Exercise directions:
The response should contain every entry, reproduced exactly.
[Provided records — start]
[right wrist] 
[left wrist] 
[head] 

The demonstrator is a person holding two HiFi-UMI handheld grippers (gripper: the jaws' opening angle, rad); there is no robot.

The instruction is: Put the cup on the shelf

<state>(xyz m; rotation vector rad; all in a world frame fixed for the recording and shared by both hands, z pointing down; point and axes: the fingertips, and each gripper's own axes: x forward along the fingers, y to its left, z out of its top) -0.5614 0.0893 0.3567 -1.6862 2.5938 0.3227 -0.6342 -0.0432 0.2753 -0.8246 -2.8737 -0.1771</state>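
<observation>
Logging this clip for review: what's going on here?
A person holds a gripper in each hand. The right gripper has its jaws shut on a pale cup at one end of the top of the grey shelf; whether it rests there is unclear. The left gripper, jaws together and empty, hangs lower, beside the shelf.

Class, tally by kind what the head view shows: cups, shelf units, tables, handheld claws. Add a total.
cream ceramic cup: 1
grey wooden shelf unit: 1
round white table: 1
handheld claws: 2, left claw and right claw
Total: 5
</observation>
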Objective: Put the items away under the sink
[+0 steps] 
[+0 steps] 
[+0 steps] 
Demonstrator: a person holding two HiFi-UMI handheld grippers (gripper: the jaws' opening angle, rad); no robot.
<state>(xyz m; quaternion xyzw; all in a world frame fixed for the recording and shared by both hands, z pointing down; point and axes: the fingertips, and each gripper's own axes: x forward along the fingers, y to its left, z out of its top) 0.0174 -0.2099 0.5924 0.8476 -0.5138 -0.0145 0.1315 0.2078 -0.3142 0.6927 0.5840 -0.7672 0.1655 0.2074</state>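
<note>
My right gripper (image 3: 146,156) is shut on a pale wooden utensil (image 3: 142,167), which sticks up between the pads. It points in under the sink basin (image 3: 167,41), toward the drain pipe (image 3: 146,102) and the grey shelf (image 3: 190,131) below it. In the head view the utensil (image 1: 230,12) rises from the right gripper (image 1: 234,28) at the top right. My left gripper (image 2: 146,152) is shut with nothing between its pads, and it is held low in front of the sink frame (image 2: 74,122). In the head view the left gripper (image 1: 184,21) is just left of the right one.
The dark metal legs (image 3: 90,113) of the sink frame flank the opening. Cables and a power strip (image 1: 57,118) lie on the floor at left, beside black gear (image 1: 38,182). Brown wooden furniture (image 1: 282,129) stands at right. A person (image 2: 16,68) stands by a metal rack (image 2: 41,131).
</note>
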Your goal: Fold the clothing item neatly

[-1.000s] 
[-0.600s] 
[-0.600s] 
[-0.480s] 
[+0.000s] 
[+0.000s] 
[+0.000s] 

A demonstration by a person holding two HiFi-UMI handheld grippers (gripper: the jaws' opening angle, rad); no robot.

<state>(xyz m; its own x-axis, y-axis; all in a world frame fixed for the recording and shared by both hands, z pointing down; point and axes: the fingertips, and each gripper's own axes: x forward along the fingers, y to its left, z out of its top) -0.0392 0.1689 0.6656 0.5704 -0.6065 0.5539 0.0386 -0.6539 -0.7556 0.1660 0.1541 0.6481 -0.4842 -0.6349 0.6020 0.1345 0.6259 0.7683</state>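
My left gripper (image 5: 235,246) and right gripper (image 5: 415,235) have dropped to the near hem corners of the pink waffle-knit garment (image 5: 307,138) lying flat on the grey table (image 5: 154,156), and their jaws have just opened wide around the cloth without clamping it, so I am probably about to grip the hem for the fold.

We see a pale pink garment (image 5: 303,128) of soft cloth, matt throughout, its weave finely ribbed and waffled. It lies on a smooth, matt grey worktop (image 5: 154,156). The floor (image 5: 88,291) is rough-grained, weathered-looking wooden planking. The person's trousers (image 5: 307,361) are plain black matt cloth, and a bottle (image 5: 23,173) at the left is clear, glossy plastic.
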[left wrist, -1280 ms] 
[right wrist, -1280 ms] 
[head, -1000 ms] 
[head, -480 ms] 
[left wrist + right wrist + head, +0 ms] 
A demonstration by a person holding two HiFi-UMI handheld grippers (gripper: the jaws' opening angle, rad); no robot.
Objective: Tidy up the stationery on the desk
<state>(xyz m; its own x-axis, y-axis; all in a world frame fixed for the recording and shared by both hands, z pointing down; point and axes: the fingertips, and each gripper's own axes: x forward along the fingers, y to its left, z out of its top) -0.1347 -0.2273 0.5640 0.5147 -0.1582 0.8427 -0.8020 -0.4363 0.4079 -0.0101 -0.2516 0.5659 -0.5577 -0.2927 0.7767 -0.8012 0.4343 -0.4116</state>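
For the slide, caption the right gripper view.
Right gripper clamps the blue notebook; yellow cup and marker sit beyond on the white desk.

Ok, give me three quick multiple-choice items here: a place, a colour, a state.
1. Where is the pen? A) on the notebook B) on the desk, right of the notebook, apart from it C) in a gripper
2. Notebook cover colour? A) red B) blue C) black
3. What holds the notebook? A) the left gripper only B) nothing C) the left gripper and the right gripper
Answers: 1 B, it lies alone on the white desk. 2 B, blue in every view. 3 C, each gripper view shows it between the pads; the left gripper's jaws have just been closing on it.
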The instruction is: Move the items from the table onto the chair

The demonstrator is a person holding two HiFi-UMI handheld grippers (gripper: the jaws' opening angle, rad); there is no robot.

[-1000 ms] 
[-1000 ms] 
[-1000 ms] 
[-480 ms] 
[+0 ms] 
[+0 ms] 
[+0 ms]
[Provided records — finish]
Exercise response:
[right wrist] 
[left wrist] 
[head] 

The demonstrator is a person holding two HiFi-UMI handheld grippers (gripper: the jaws' opening angle, rad); there is no robot.

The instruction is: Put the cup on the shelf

<state>(xyz m; rotation vector rad; all in a world frame fixed for the recording and shared by both hands, z pointing down; point and axes: the fingertips, and each gripper's own axes: x forward along the fingers, y to its left, z out of its top) -0.5614 0.0893 0.3567 -1.6862 2.5938 0.3227 -0.6342 -0.0432 0.2753 -0.8246 -2.8737 -0.1771</state>
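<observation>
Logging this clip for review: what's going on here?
A person holds a gripper in each hand. The right gripper has its jaws shut on a pale cup at one end of the top of the grey shelf; whether it rests there is unclear. The left gripper, jaws together and empty, hangs lower, beside the shelf.

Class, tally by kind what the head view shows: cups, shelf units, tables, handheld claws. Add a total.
cream ceramic cup: 1
grey wooden shelf unit: 1
round white table: 1
handheld claws: 2, left claw and right claw
Total: 5
</observation>
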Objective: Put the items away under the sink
[+0 steps] 
[+0 steps] 
[+0 steps] 
Demonstrator: a person holding two HiFi-UMI handheld grippers (gripper: the jaws' opening angle, rad); no robot.
<state>(xyz m; quaternion xyzw; all in a world frame fixed for the recording and shared by both hands, z pointing down; point and axes: the fingertips, and each gripper's own axes: x forward along the fingers, y to its left, z out of its top) 0.0174 -0.2099 0.5924 0.8476 -0.5138 -0.0145 0.1315 0.2078 -0.3142 0.6927 0.5840 -0.7672 0.1655 0.2074</state>
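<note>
My right gripper (image 3: 146,156) is shut on a pale wooden utensil (image 3: 142,167), which sticks up between the pads. It points in under the sink basin (image 3: 167,41), toward the drain pipe (image 3: 146,102) and the grey shelf (image 3: 190,131) below it. In the head view the utensil (image 1: 230,12) rises from the right gripper (image 1: 234,28) at the top right. My left gripper (image 2: 146,152) is shut with nothing between its pads, and it is held low in front of the sink frame (image 2: 74,122). In the head view the left gripper (image 1: 184,21) is just left of the right one.
The dark metal legs (image 3: 90,113) of the sink frame flank the opening. Cables and a power strip (image 1: 57,118) lie on the floor at left, beside black gear (image 1: 38,182). Brown wooden furniture (image 1: 282,129) stands at right. A person (image 2: 16,68) stands by a metal rack (image 2: 41,131).
</note>
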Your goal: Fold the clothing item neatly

[-1.000s] 
[-0.600s] 
[-0.600s] 
[-0.480s] 
[+0.000s] 
[+0.000s] 
[+0.000s] 

A demonstration by a person holding two HiFi-UMI handheld grippers (gripper: the jaws' opening angle, rad); no robot.

<state>(xyz m; its own x-axis, y-axis; all in a world frame fixed for the recording and shared by both hands, z pointing down; point and axes: the fingertips, and each gripper's own axes: x forward along the fingers, y to its left, z out of its top) -0.0392 0.1689 0.6656 0.5704 -0.6065 0.5539 0.0386 -0.6539 -0.7556 0.1660 0.1541 0.6481 -0.4842 -0.6349 0.6020 0.1345 0.6259 0.7683</state>
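My left gripper (image 5: 235,246) and right gripper (image 5: 415,235) have dropped to the near hem corners of the pink waffle-knit garment (image 5: 307,138) lying flat on the grey table (image 5: 154,156), and their jaws have just opened wide around the cloth without clamping it, so I am probably about to grip the hem for the fold.

We see a pale pink garment (image 5: 303,128) of soft cloth, matt throughout, its weave finely ribbed and waffled. It lies on a smooth, matt grey worktop (image 5: 154,156). The floor (image 5: 88,291) is rough-grained, weathered-looking wooden planking. The person's trousers (image 5: 307,361) are plain black matt cloth, and a bottle (image 5: 23,173) at the left is clear, glossy plastic.
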[left wrist, -1280 ms] 
[right wrist, -1280 ms] 
[head, -1000 ms] 
[head, -480 ms] 
[left wrist + right wrist + head, +0 ms] 
A demonstration by a person holding two HiFi-UMI handheld grippers (gripper: the jaws' opening angle, rad); no robot.
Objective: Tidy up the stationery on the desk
<state>(xyz m; its own x-axis, y-axis; all in a world frame fixed for the recording and shared by both hands, z pointing down; point and axes: the fingertips, and each gripper's own axes: x forward along the fingers, y to its left, z out of its top) -0.1347 -0.2273 0.5640 0.5147 -0.1582 0.8427 -0.8020 -0.4363 0.4079 -0.0101 -0.2516 0.5659 -0.5577 -0.2927 0.7767 -0.8012 0.4343 -0.4116</state>
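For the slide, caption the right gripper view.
Right gripper clamps the blue notebook; yellow cup and marker sit beyond on the white desk.

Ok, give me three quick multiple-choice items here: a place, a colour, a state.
1. Where is the pen? A) on the notebook B) on the desk, right of the notebook, apart from it C) in a gripper
2. Notebook cover colour? A) red B) blue C) black
3. What holds the notebook? A) the left gripper only B) nothing C) the left gripper and the right gripper
Answers: 1 B, it lies alone on the white desk. 2 B, blue in every view. 3 C, each gripper view shows it between the pads; the left gripper's jaws have just been closing on it.
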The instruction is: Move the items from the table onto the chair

The demonstrator is a person holding two HiFi-UMI handheld grippers (gripper: the jaws' opening angle, rad); there is no robot.

[-1000 ms] 
[-1000 ms] 
[-1000 ms] 
[-480 ms] 
[+0 ms] 
[+0 ms] 
[+0 ms]

What this exercise required is now done.